8 min read

World Models Are Relational

World Models Are Relational

My son used to bonk his head constantly while learning to crawl. He'd spot something across the room and make a beeline for it, not yet aware of the relative dimension of his body and the coffee table he was about to crawl under. Bonk. Over and over again, until eventually he got it. Each time, something like a prediction had failed, the assertion of a not quite articulated assumption. His body moved as if the path were clear, and the world informed him otherwise. There was a forehead up there, outside his field of vision, that needed clearance.

What was he learning? It wasn't a visual rendering of the space under the table or a geometric measurement of clearance heights. He was learning to intuit the boundaries of his own embodied system, calibrating proprioception. Where "he" ended in relation to everything else. How his intention translated through a body he didn't yet fully control.

Before any of that head-bonking could happen, he had to solve more basic problems. Learning to use his eyes, to focus, direct attention, separate the glare on the surface of the eyeball from the scene beyond it, from the conflation with glare on the window. Sorting a chaotic flood of sensory information into streams: what's visual, what's auditory, what's the feeling of his own body moving through space. Which correlations matter and which can be ignored. There's no instruction manual for any of this. Every infant runs a bootstrap program — a kind of perceptual BIOS — that directs to sort signal from noise across every modality at once. An impulse that drives to create a sense of coherence from a fundamentally incoherent environment.

He didn't arrive with knowledge. He arrived with two things: a set of drives, and an enormous capacity to integrate information.

The drives ran constantly — rolling over, reaching for things, looking toward sounds, putting everything in his mouth, crying when his mom left the room, tracking her face when she came back.
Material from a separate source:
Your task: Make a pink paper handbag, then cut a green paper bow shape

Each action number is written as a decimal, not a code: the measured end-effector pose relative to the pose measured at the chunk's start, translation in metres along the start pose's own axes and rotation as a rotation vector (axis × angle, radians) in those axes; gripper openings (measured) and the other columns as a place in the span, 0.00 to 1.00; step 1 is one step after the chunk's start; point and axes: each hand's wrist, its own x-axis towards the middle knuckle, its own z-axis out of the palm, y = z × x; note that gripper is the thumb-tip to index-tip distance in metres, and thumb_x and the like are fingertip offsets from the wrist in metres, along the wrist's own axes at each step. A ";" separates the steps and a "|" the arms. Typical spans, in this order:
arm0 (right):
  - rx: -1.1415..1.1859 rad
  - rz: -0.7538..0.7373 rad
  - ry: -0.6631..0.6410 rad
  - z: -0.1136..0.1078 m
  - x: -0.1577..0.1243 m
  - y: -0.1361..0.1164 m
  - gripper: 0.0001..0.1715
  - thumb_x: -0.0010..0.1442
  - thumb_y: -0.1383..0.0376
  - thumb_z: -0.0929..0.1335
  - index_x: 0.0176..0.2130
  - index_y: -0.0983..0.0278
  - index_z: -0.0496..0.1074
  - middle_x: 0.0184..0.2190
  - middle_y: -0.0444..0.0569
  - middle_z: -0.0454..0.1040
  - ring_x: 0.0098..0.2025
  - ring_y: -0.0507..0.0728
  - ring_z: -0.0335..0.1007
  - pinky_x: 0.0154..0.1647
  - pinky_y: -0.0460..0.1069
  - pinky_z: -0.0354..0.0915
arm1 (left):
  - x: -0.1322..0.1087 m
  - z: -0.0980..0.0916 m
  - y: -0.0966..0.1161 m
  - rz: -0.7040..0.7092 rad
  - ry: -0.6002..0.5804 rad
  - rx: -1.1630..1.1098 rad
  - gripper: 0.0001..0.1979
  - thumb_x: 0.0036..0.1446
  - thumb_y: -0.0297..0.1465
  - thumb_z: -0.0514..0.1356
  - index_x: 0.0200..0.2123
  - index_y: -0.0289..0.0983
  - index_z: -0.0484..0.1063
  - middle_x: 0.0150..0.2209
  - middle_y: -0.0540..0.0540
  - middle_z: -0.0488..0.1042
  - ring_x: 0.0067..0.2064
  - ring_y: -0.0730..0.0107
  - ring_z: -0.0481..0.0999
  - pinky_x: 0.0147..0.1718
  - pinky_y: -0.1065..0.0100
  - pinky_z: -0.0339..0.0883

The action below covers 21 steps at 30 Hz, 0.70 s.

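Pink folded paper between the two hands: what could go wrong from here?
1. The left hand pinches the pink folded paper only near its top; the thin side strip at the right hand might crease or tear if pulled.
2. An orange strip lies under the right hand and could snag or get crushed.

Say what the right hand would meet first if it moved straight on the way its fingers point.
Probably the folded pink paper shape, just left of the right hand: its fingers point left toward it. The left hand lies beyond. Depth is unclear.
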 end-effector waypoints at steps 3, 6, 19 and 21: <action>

These weren't decisions but impulse. A low-level algorithm as relentless interpretive process that took whatever was perceived to be happening and tried to make something mentally tangible of it. Every reach, every crawl, every failed grab was a calibration run against the world, and whatever came back shaped what he tried next.

The capacity was nearly limitless and almost entirely unfilled. He could have grown up speaking any language. Could still develop expertise in any domain. Could build up an understanding of environments neither evolution nor human imagination could ever have anticipated. The potential for the mental structure he was building had been prepared by millions of years of development. The content — what would and will eventually occupy that structure — is almost entirely up to encounter.

By the time he was asking "that?" while pointing at objects, demanding names for the concepts he recognized in his space, he was already navigating a complex understanding. Through trial, error, and observation, he had learned that some surfaces supported his weight, others did not. That some things can be hard and sharp while others are soft and forgiving. And that, at times, he would have to duck when crawling under things to avoid the pain of head-bonk. That coffee table wasn't fundamentally a coffee table, it was a nexus of relations and affordances he had built up through encounter, that we then agreed to call by a particular name. The label came later, the construct the label was being applied to had been established in his mind for a while before.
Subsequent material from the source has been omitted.